To do
Below are entries. Give back exactly the lines from the one containing "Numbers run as" through the one containing "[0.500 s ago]", inclusive, without the pictures.

Data for this task
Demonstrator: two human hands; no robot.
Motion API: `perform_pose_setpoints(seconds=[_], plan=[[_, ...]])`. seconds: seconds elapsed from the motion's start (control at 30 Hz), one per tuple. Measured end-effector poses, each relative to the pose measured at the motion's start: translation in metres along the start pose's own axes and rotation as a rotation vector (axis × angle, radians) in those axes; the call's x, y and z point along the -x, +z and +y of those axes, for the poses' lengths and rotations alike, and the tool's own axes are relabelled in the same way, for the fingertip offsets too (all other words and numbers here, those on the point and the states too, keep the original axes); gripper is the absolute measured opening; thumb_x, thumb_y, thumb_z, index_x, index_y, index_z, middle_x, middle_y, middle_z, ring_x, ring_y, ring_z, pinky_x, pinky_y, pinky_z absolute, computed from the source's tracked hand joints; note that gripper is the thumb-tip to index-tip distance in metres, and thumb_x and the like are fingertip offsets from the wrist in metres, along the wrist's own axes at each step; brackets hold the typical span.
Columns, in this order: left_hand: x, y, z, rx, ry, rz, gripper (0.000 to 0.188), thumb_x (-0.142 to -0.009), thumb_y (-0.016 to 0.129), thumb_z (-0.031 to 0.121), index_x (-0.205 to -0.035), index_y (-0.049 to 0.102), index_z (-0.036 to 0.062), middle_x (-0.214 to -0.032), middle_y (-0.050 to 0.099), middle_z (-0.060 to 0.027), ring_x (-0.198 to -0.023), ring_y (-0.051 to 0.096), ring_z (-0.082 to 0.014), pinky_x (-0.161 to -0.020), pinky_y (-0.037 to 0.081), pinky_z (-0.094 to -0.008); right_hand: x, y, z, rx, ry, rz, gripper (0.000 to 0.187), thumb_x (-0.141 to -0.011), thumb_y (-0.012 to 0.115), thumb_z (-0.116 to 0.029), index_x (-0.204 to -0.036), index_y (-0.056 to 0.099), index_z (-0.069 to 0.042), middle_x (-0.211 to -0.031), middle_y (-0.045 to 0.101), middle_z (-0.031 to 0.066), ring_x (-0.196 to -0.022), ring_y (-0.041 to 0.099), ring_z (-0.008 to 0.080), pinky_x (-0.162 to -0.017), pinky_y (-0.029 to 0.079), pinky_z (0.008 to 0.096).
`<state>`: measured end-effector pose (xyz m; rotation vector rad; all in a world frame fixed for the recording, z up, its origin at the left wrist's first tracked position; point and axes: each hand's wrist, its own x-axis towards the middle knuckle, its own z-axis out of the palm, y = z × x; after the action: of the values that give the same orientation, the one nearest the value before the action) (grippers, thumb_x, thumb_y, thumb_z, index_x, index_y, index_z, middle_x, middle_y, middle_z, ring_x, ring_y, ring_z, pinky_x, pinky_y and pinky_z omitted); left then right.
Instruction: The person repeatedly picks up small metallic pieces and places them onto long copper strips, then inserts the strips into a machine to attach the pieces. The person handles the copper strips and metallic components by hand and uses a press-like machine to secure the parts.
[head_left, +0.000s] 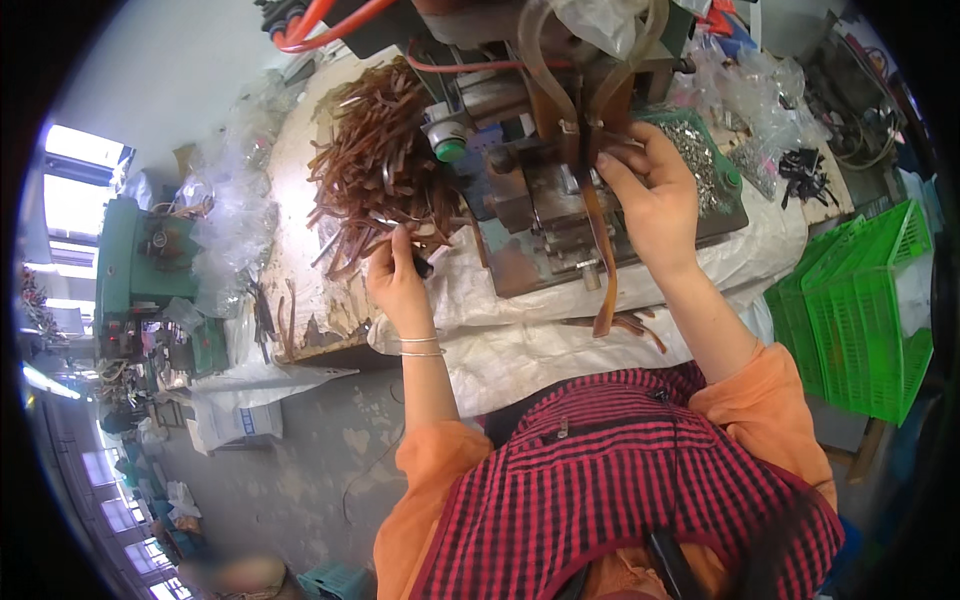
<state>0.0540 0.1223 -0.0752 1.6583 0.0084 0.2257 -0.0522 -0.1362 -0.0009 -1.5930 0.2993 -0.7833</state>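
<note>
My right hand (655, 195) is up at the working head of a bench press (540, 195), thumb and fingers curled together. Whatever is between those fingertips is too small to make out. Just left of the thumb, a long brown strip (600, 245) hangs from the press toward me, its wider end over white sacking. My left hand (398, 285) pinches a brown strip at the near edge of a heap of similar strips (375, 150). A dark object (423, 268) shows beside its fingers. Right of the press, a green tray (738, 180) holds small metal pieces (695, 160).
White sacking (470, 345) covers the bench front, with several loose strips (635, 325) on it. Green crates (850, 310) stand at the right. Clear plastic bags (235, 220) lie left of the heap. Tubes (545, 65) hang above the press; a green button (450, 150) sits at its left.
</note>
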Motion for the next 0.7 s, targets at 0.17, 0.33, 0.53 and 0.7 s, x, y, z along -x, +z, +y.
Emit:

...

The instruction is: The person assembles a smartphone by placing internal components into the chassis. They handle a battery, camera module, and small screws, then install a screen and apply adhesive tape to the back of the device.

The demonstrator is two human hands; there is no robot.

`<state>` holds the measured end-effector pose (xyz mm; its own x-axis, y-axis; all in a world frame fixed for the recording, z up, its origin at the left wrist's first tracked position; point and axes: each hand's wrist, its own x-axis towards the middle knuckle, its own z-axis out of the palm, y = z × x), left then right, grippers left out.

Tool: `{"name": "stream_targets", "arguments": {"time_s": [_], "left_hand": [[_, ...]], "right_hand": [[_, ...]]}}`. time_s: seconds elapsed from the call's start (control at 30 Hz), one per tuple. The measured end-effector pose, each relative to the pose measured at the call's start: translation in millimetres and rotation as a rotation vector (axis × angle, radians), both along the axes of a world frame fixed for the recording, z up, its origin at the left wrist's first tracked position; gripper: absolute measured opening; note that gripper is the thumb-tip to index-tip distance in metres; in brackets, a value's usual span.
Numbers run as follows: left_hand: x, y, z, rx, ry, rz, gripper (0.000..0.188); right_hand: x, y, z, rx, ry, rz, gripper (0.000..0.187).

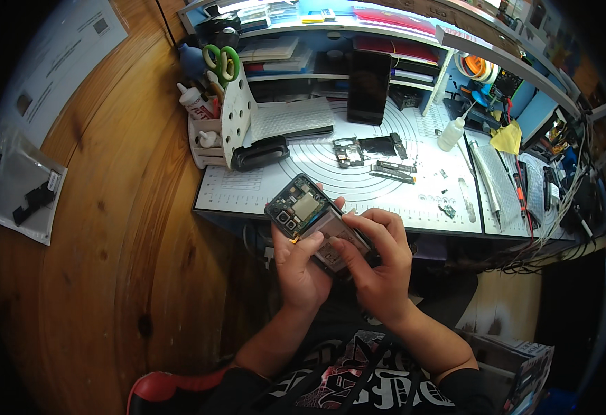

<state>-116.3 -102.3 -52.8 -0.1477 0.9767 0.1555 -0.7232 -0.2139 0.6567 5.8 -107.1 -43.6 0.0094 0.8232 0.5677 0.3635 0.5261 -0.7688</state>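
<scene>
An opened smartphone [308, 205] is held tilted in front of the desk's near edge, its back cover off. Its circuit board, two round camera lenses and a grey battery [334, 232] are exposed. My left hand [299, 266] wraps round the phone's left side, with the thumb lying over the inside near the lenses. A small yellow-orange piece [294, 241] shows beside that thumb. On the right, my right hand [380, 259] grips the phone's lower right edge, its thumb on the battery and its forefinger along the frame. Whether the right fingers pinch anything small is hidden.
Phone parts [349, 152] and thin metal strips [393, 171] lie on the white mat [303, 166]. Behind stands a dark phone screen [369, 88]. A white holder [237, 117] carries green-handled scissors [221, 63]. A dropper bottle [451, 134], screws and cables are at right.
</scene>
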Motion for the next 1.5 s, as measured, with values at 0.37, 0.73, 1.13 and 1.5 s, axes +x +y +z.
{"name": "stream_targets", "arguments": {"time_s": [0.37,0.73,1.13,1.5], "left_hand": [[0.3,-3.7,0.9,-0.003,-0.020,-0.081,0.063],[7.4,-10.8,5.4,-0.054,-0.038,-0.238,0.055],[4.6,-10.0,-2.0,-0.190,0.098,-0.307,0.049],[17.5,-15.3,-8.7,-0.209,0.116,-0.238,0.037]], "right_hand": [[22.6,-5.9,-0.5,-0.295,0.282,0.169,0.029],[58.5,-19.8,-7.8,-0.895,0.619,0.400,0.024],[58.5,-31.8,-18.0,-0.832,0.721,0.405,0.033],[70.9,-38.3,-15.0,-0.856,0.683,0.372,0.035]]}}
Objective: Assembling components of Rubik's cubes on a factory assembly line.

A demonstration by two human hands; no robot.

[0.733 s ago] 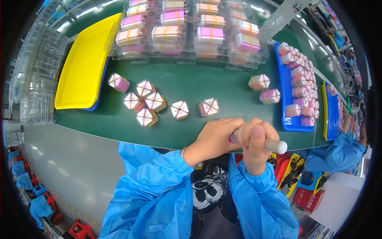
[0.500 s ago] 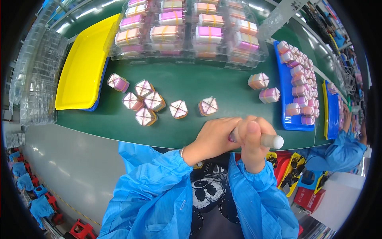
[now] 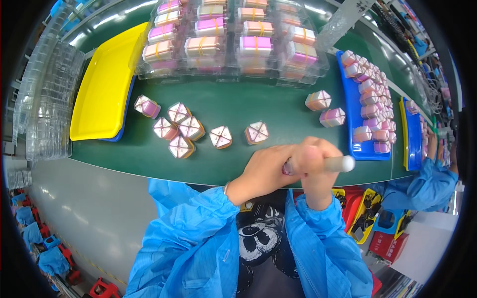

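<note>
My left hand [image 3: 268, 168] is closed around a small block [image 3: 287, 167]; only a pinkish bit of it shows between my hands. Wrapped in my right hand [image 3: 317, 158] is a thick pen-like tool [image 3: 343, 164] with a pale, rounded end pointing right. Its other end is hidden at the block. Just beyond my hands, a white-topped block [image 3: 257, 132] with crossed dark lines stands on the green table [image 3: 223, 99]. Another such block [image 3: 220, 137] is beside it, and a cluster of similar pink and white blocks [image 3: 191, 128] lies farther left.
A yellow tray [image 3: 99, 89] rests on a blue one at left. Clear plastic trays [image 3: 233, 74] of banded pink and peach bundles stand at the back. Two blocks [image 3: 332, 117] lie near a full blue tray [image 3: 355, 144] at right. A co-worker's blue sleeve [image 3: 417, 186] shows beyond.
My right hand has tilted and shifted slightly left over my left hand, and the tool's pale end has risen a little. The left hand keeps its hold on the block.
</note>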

Finished exercise
Numbers run as follows: left_hand: x, y, z, rx, ry, rz, gripper (0.000..0.188); right_hand: x, y, z, rx, ry, rz, gripper (0.000..0.187).


<state>-116.3 -102.3 -52.8 -0.1477 0.9767 0.1555 -0.7232 -0.2139 0.6567 5.8 -107.1 -43.6 0.0094 0.8232 0.5677 0.3635 0.5261 -0.7688</state>
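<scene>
An opened smartphone [308, 205] is held tilted in front of the desk's near edge, its back cover off. Its circuit board, two round camera lenses and a grey battery [334, 232] are exposed. My left hand [299, 266] wraps round the phone's left side, with the thumb lying over the inside near the lenses. A small yellow-orange piece [294, 241] shows beside that thumb. On the right, my right hand [380, 259] grips the phone's lower right edge, its thumb on the battery and its forefinger along the frame. Whether the right fingers pinch anything small is hidden.
Phone parts [349, 152] and thin metal strips [393, 171] lie on the white mat [303, 166]. Behind stands a dark phone screen [369, 88]. A white holder [237, 117] carries green-handled scissors [221, 63]. A dropper bottle [451, 134], screws and cables are at right.
</scene>
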Motion for the next 1.5 s, as measured, with values at 0.37, 0.73, 1.13 and 1.5 s, axes +x +y +z.
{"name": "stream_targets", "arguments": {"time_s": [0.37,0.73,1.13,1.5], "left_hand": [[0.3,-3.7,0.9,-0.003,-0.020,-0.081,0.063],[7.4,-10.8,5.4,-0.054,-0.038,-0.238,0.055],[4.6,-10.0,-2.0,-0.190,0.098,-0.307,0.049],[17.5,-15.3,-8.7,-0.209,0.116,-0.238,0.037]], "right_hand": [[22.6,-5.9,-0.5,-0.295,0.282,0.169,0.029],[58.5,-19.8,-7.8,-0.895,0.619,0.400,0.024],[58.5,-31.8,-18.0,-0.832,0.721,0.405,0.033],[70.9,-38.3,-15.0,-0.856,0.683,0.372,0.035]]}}
Objective: Assembling components of Rubik's cubes on a factory assembly line.

A demonstration by two human hands; no robot.

[0.733 s ago] 
[0.500 s ago] 

No more work remains on this exercise.